## Problem description
Write out each line exactly, starting with the one containing "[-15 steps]" and stopping after the last line of the listing below.

## Data records
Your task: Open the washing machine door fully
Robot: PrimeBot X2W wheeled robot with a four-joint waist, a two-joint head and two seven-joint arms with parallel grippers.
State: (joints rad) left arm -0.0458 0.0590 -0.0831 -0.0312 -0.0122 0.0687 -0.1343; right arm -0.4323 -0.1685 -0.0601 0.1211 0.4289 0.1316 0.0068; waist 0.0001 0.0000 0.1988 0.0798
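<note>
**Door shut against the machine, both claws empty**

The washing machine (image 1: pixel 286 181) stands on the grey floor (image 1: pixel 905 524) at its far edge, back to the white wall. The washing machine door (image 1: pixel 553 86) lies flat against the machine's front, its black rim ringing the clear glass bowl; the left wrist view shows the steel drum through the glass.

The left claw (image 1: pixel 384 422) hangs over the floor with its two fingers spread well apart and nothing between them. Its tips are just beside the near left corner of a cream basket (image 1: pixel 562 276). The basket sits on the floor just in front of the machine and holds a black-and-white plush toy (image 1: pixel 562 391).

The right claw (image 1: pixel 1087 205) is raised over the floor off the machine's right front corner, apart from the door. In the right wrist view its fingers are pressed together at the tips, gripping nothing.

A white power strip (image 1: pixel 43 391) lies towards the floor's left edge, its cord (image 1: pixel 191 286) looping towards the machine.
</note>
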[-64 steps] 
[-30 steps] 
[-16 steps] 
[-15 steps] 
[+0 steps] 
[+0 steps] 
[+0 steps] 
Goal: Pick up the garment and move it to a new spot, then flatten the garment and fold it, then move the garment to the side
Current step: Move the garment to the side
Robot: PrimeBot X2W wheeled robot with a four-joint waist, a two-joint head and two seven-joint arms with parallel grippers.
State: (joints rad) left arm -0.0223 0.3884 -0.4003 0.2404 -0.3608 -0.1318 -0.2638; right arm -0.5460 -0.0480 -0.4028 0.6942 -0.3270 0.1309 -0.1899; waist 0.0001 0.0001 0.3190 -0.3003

## Answer section
[-15 steps] 
[+0 steps] 
[+0 steps] 
[+0 steps] 
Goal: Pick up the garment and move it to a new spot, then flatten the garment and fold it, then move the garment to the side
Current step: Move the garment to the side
Robot: PrimeBot X2W wheeled robot with a four-joint waist, a two-joint head and two seven-joint arms with parallel grippers.
State: (joints rad) left arm -0.0223 0.3884 -0.4003 0.2404 -0.3608 -0.1318 -0.2638; right arm -0.5460 -0.0480 -0.4028 0.6942 -0.3270 0.1309 -0.1899; waist 0.0001 0.0001 0.3190 -0.3003

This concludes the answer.